Прошлой осенью в аду (Гончаренко) - страница 84

Я не могла оторвать глаз от сотворенного Беком неба, а сквозь небо начала проступать уже какая-то картина: круглые кроны деревьев, тени под ними, холмы, плохо различимый в зелени белый дом, дорога. Все было будто знакомое, но я не могла вполне ничего рассмотреть — и не могла насмотреться. Нельзя было насмотреться, как нельзя надышаться ни перед смертью, ни вообще никогда.

— Я говорил, Юлия, что ты будешь со мной, — самодовольно заявил Бек. — Ты ведь рождена для иной жизни. Бежать в школу, толкаться с головной болью в троллейбусе, слушать декламацию Гультяева… Фу! А еще беременная Вихорцева… Не ходи к ним больше.

На Гарри Ивановиче не было уже ни черного пиджака из синтетики, ни узких брючек. Он вообще был не в привычном черном. Бурые с пурпурным одежды скрывали теперь его худобу и козлиные, я уверена, ноги.
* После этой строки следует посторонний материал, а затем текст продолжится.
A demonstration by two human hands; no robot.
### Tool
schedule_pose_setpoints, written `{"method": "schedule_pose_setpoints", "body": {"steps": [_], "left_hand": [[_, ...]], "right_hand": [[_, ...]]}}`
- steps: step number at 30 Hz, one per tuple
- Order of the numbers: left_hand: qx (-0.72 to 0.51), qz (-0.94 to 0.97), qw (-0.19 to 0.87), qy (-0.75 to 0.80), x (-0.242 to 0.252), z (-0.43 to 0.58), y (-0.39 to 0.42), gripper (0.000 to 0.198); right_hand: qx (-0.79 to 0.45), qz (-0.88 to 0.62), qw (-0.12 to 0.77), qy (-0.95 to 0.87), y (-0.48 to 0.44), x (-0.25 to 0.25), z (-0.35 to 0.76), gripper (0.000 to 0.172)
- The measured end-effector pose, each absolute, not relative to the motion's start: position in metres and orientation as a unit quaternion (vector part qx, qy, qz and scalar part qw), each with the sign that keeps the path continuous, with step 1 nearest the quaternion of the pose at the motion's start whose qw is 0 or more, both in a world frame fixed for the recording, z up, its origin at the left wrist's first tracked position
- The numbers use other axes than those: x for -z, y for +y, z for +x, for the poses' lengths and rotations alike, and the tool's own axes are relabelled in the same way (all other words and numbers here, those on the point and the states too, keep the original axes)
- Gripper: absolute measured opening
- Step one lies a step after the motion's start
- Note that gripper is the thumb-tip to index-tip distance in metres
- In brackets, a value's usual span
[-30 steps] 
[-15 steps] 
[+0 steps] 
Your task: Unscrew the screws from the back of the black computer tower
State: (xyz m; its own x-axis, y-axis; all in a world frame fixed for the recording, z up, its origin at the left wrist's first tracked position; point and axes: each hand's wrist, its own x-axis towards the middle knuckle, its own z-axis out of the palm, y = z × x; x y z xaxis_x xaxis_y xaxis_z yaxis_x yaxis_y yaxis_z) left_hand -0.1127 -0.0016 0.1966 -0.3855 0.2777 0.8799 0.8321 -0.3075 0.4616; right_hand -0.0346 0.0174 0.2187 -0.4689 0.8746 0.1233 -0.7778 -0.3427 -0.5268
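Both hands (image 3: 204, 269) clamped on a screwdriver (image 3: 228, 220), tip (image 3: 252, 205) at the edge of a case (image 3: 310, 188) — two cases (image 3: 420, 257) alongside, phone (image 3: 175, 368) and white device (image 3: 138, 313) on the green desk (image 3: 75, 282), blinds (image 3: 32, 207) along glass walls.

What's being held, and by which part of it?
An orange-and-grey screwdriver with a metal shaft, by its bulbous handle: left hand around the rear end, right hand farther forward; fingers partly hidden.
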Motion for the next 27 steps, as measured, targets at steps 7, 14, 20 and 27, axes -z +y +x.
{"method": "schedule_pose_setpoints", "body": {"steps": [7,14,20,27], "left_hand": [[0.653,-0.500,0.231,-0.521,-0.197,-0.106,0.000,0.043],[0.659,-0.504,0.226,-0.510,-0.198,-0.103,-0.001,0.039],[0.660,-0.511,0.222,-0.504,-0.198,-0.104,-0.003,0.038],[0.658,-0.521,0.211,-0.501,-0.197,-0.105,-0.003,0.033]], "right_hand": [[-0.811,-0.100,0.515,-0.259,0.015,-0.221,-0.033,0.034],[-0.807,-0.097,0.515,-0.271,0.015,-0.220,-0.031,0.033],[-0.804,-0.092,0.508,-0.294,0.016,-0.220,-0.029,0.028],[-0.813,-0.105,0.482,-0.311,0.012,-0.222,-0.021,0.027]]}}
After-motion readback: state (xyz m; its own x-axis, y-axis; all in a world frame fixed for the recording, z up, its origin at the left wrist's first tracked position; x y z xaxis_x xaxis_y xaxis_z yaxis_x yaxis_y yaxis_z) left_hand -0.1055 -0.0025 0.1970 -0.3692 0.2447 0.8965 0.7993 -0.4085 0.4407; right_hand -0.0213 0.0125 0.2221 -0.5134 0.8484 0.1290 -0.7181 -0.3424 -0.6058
Лицо его стало моложе и мягче, а руки в кольцах глаже. Но пел он все то же:

— Я не могу без красивой женщины. Война, политика, религия даже, искусство даже обойдутся без женщины. Но магия! Я уперся, Юлия, в стену, и чтоб сквозь нее пробиться, мне нужен инструмент — не железо, не камень, всего лишь твоя душа. Тебе на так называемом этом свете делать нечего — грубые заботы, болезни, дураки. Скорая старость и смерть заберут тебя, как и всех прочих, в свою зловонную общую яму. А стать бессмертной, всегда молодой? Не чувствующей тяжести недужного тела? Надо только захотеть! И знать. Я знаю много, мне теперь ты нужна, нужна твоя стихийная энергия, интуиция, чуткость. Ты нежна и изменчива, как перламутр, ты решительна и поэтична, у тебя бешеное воображение. И потом, ты глуповата. Я-то мудр и сведущ, поэтому нужно добавить обязательно немного глупости, как пол-ложечки сахару в суп. Не обижайся! Если б не твоя глупость, я никогда не обратил бы на тебя внимания.

— Все! Я поняла! — вскричала я. — Значит, я должна стать ведьмой? Этакой кудластой стервой, которая совокупляется с козлами и чертями? И у меня вырастет хвост?

Я была вне себя от злости. Первое очарование ясного неба, расстилавшегося то ли передо мной, то ли во мне, прошло. К тому же раздражало, что я никак не могла разглядеть дорогу и белый домик. Даже, казалось, чем больше я на них смотрела, тем они становились смутнее и призрачнее. Обман, все обман!

— До чего вульгарные представления! — сморщился Бек. — Так и прет из тебя училка и программа средней школы. Ну, посмотри на меня! Похож ли я на черта?

— Похожи! Как раз похожи! У вас ноги козлиные, я сама видела. Даже репьи к ним пристали.

— Что ты городишь, Юлия! Где же козлиные? — не согласился Гарри Иванович и выпростал из буро-пурпурных складок левую ногу — голую, белоснежную, идеальной формы. Он покрутил ею в воздухе и даже пошевелил пальцами с жемчужными розовыми ногтями.